TASK BRIEF:
Set down each line of the data exactly, but not the pictures.
================================
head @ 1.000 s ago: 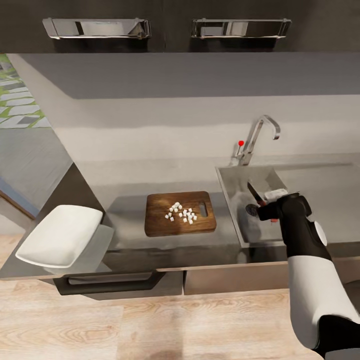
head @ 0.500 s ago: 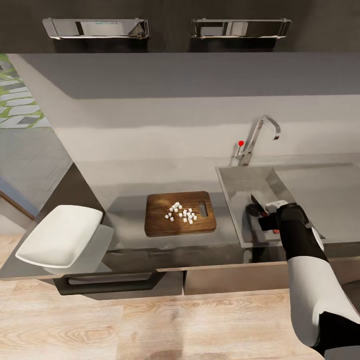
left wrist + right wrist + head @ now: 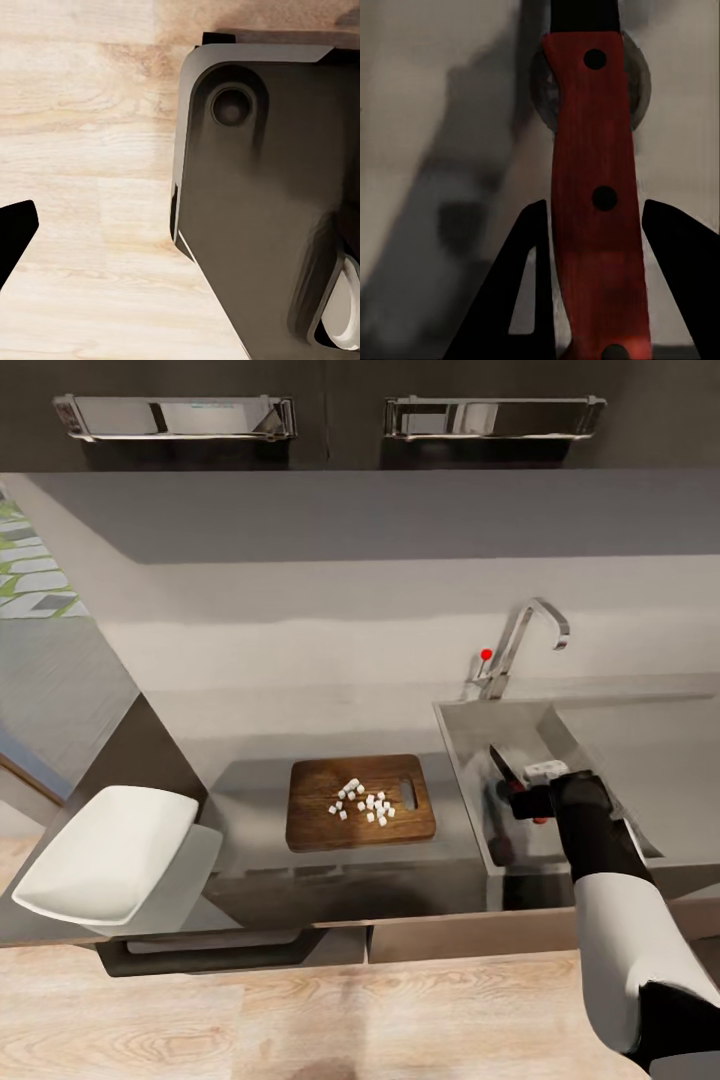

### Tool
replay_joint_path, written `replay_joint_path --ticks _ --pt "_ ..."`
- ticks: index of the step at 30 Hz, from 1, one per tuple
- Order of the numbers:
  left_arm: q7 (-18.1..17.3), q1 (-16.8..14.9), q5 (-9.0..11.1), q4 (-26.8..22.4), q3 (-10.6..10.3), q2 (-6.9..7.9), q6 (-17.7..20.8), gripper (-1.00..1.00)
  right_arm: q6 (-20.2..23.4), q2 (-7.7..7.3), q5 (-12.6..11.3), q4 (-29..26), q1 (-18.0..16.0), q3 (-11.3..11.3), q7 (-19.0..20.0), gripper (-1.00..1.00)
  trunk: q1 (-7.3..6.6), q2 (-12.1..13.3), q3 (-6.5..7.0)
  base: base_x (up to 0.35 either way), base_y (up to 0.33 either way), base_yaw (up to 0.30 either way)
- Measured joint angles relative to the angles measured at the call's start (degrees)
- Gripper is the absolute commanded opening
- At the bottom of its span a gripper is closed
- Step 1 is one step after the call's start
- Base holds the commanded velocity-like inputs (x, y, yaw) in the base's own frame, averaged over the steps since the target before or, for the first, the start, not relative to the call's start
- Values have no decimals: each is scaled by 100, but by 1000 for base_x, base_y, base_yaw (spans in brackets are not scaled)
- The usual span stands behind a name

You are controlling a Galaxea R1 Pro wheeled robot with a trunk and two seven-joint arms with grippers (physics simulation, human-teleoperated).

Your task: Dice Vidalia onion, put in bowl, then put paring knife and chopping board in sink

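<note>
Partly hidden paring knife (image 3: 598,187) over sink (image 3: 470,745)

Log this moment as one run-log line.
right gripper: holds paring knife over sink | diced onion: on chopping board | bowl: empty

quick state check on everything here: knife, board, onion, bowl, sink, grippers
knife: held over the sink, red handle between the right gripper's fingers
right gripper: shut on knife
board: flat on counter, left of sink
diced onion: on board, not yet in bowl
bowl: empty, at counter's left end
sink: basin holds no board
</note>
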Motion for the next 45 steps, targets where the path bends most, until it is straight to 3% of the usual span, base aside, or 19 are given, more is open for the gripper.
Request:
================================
ANSWER BOX:
head @ 1.000 s ago: 
head @ 0.500 s ago: 
left wrist + right wrist + head @ now: 

### Tool
replay_joint_path, written `replay_joint_path --ticks _ --pt "_ ..."`
- ticks: index of the step at 30 Hz, from 1, one per tuple
- Order of the numbers:
  left_arm: q7 (-18.1..17.3), q1 (-16.8..14.9), q5 (-9.0..11.1), q4 (-26.8..22.4), q3 (-10.6..10.3), q2 (-6.9..7.9), q6 (-17.7..20.8), gripper (-1.00..1.00)
  right_arm: q6 (-20.2..23.4), q2 (-7.7..7.3), q5 (-12.6..11.3), q4 (-29..26), q1 (-18.0..16.0), q3 (-11.3..11.3), q7 (-19.0..20.0), gripper (-1.00..1.00)
  trunk: q1 (-7.3..6.6), q2 (-12.1..13.3), q3 (-6.5..7.0)
  base: base_x (up to 0.35 either way), base_y (up to 0.33 either way), base_yaw (up to 0.30 either way)
- Measured joint angles relative to the angles measured at the call's start (degrees)
- Gripper is the absolute commanded opening
- At the bottom of its span a gripper is closed
- Step 1 is one step after the call's start
- Base holds the commanded velocity-like inputs (x, y, yaw) in the base's own frame, averaged over the steps since the target before or, for the first, the start, not relative to the call's start
- Values have no decimals: each is scaled by 100, but by 1000 for base_x, base_y, base_yaw (spans in brackets are not scaled)
- The usual span stands behind a name

You are controlling a Galaxea R1 Pro wheeled robot with a trunk and two seven-joint arms with grippers (physics simulation, human-teleoperated).

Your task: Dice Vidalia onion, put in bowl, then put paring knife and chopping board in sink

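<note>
Partly hidden paring knife (image 3: 598,187) over sink (image 3: 470,745)

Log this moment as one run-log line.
right gripper: holds paring knife over sink | diced onion: on chopping board | bowl: empty

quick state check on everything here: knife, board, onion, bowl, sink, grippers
knife: held over the sink, red handle between the right gripper's fingers
right gripper: shut on knife
board: flat on counter, left of sink
diced onion: on board, not yet in bowl
bowl: empty, at counter's left end
sink: basin holds no board
</note>
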Motion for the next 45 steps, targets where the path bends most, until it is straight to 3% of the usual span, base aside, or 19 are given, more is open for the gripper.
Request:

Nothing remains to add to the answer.